Dans sa vie pratique, l'Église orthodoxe est toujours guidée simultanément par deux
principes, désignés par les mots grecs « acribie » (akribeia) et
« économie » (oikonomia). Le premier terme se traduit par « sens exact, stricte
rigueur », tandis que le second, dans la langue du Nouveau Testament, est généralement
utilisé au sens d'« économie » (dispensation). Le principe de l'acribie implique un respect
strict et exact des principes énoncés dans la Parole de Dieu et la Tradition de l'Église. Le principe
de l'économie suppose que l'Église, en raison de la faiblesse humaine, renonce dans une certaine
mesure à la rigueur pour préserver la paix et le bien de l'Église. Le discernement et
l'application de l'un ou de l'autre principe sont, d'ailleurs, une composante essentielle de la
grâce du sacerdoce accordée à nos archipasteurs. Bien sûr, c'est aussi leur lourd labeur spirituel.

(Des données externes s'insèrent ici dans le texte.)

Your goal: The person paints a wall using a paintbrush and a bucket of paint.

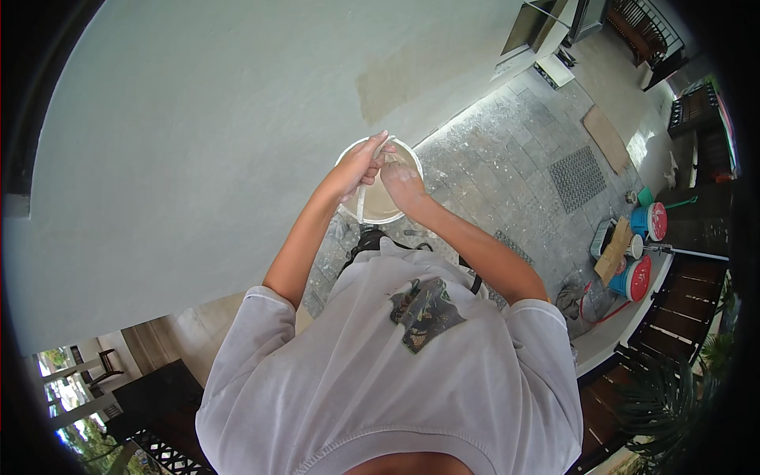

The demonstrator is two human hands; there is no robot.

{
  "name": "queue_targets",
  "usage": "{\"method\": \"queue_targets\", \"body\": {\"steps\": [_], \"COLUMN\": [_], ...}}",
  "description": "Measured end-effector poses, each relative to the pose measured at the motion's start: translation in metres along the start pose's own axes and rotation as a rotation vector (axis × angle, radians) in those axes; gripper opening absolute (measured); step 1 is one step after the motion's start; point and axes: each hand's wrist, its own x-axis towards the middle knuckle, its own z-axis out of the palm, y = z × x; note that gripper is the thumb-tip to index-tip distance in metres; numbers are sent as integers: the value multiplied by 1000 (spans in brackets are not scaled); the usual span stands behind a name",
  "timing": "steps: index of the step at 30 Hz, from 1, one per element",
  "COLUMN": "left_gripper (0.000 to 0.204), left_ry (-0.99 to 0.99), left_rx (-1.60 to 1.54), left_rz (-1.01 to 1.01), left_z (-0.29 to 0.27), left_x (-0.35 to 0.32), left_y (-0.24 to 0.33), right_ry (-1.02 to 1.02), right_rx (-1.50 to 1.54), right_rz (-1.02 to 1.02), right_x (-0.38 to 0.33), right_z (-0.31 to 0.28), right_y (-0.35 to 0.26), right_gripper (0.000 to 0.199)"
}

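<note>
A round white bucket [417, 158] with beige, creamy matter inside stands in front of me beside the wall. Over its opening, my left hand [361, 168] is closed, thumb pointing up and away, fingers curled round a pale, narrow thing too small to make out. My right hand [402, 184] meets it from the right. Its fingers are curled in and smeared with pale matter, and what they press on is hidden. A whitish strip [361, 206] runs from below my left hand to the near rim; I cannot tell whether it is a handle or a stick.
A pale wall [214, 142] with a beige damp-looking patch [392, 83] rises at left. Grey paving [483, 158], spattered white, stretches right, with a dark mat [577, 179] and cardboard [606, 139]. Red-lidded blue buckets [638, 277], a tray and a pole [689, 253] stand far right.
</note>
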Motion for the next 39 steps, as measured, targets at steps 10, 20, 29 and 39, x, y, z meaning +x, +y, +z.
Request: {"method": "queue_targets", "body": {"steps": [10,20,29,39], "left_gripper": [62,61,56,54], "left_ry": [14,-20,-21,71], "left_rx": [65,64,67,-20], "left_rz": [-27,-34,-26,-29], "left_z": [10,19,25,22], "left_x": [5,-7,7,12], "left_y": [0,0,1,-17], "right_ry": [71,59,374,656], "right_rx": [62,397,1105,1531], "right_rz": [-180,224,611,751], "right_x": [-6,-69,-103,-127], "right_z": [14,-106,-92,-63], "right_y": [-10,1,19,27], "right_gripper": [13,20,26,23]}}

Ainsi donc, du point de vue de l'acribie, aucun (nous soulignons bien, aucun) meurtre ne peut
être justifié. Les Saintes Écritures en parlent à la fois dans le récit de l'alliance avec Noé et dans le
Décalogue. Le Seigneur lui-même, dans le Sermon sur la montagne, ne fait que renforcer cette exigence,
en l'étendant, comme vous le notez à juste titre, à la cause spirituelle du meurtre : la colère.

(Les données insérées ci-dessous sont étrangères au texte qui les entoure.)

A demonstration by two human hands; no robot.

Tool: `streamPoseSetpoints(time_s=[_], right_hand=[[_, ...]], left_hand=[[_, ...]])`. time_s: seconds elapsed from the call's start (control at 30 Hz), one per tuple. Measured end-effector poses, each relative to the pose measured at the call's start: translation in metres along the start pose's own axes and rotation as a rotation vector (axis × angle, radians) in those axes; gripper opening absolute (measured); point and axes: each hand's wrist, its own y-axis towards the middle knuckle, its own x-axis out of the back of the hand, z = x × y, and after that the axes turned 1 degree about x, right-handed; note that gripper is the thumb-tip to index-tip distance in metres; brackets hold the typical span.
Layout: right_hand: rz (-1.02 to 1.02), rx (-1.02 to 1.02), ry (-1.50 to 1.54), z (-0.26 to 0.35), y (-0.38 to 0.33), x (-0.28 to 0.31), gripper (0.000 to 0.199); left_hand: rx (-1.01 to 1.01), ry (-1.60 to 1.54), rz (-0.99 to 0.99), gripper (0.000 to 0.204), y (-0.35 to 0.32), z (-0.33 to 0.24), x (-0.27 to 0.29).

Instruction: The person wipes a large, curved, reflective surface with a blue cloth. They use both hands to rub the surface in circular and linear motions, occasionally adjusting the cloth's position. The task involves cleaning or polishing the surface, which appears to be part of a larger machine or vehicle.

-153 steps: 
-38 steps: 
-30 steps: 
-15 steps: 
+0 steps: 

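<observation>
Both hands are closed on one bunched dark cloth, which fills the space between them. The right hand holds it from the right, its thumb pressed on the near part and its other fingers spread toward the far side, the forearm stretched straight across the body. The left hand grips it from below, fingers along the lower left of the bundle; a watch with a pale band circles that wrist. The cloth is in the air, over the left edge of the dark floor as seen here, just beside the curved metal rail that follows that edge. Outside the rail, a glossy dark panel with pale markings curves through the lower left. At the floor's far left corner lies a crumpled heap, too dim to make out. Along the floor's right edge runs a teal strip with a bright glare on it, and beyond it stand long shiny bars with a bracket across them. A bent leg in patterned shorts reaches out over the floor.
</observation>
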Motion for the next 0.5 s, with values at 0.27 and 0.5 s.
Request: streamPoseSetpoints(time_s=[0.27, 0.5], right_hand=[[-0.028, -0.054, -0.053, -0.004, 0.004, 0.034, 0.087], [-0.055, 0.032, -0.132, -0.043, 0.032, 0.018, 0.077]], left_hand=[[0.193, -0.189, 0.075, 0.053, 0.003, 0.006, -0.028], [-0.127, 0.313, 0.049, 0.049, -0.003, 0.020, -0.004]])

Vous avez raison de dire qu'il vaut mieux pour certains achever leurs jours que de commettre de graves
atrocités en continuant à vivre. Cependant, le Seigneur interdit clairement aux hommes d'en décider.

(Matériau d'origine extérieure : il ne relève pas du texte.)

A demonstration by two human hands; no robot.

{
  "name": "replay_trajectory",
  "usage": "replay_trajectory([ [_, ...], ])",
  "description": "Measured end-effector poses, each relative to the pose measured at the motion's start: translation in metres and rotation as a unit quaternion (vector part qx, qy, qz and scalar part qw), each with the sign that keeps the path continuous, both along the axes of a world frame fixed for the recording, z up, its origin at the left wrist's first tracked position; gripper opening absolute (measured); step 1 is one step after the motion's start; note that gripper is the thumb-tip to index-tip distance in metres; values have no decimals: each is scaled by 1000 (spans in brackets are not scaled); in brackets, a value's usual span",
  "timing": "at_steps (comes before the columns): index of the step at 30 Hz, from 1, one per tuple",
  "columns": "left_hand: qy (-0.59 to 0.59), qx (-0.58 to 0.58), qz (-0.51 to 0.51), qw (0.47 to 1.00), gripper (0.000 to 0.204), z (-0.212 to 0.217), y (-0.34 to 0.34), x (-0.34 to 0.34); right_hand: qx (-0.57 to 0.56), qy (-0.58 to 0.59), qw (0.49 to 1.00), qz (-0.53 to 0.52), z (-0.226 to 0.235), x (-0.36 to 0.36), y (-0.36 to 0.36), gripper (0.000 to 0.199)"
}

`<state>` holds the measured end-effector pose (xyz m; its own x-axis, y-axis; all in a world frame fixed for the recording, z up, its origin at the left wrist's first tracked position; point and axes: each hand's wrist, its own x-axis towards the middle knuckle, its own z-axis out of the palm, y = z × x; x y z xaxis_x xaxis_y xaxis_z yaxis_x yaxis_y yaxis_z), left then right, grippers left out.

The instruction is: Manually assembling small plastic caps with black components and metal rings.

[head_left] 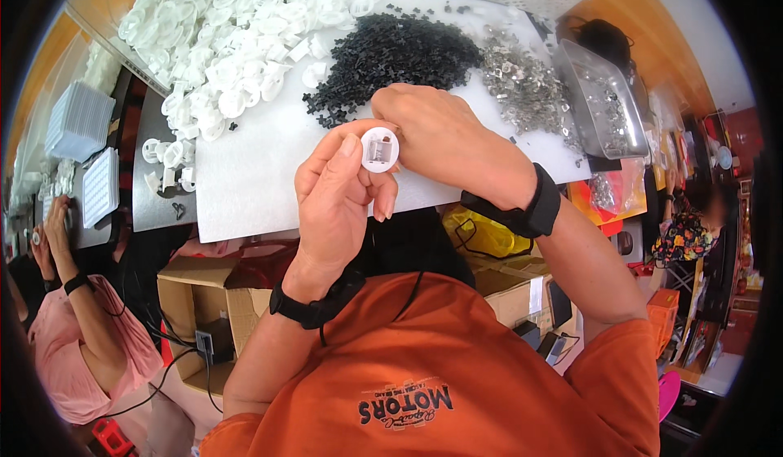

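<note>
The left hand (338,200) pinches a small white cap (380,148) between thumb and curled fingers, held up above the counter's (245,188) near edge. The right hand (444,131) rests knuckles-up just beside the cap, fingertips tucked under (whether they hold a part I cannot tell). With so light a pinch the cap could slip and drop off the counter's edge. The black pile (391,53) and metal pile (526,86) are too small to make out.

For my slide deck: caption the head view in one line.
Left hand holds a small round white part while the right hand works beside it, above piles of white, black and metal parts.
</note>
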<state>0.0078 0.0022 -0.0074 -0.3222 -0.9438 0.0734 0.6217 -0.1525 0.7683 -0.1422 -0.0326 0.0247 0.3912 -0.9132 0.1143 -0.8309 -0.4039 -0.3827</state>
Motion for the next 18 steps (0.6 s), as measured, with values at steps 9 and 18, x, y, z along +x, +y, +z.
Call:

Il est toutefois évident que la vie oblige les chrétiens à aborder cette question
différemment. Du point de vue de l'économie, il est évident que l'on ne peut s'abstenir de défendre
les faibles, ni de s'opposer aux agresseurs ou aux meurtriers. Dans une telle situation, les chrétiens
doivent être prêts à « donner leur vie pour leurs amis » et à s'opposer à la violence
les armes à la main. Pour le bien des peuples, l'Église a toujours non seulement permis, mais
aussi béni cela comme un devoir important de l'État. D'ailleurs, les apôtres Pierre et Paul expriment
dans leurs épîtres l'idée que l'existence de l'État et la prière de l'Église pour les autorités se
justifient précisément par le fait qu'il protège ceux qui, à un moment donné, ont besoin d'une telle
protection. C'est pourquoi l'Église s'est toujours efforcée de chercher la possibilité de coexister
avec tout État. Même dans les empires romain et soviétique, tout en s'opposant aux autorités impies,
l'Église n'a pas cherché à les détruire.
Mais il y a quelques détails essentiels. Premièrement, la bénédiction de combattre les
envahisseurs ne s'applique pas à l'activité militaire de tel ou tel État en général. L'Église
n'approuve que et exclusivement la défense et la protection. D'ailleurs, cela est évident. Deuxièmement,
la tradition orthodoxe, qui, du point de vue de l'économie, bénit et approuve l'opposition à l'agresseur
les armes à la main, considère néanmoins le meurtre commis dans ces conditions comme un sujet de
repentance et de confession. En l'occurrence, l'épitimie (la privation de la Sainte Communion) est
incomparablement moindre que pour un meurtre domestique ou, à plus forte raison, prémédité. Dans la
pratique, l'épitimie peut ne pas être imposée du tout au soldat, mais il doit néanmoins confesser
un tel meurtre.
C'est dans cette combinaison de l'économie et de l'acribie (sage, à notre avis) que réside la position
orthodoxe (non sectaire) des chrétiens.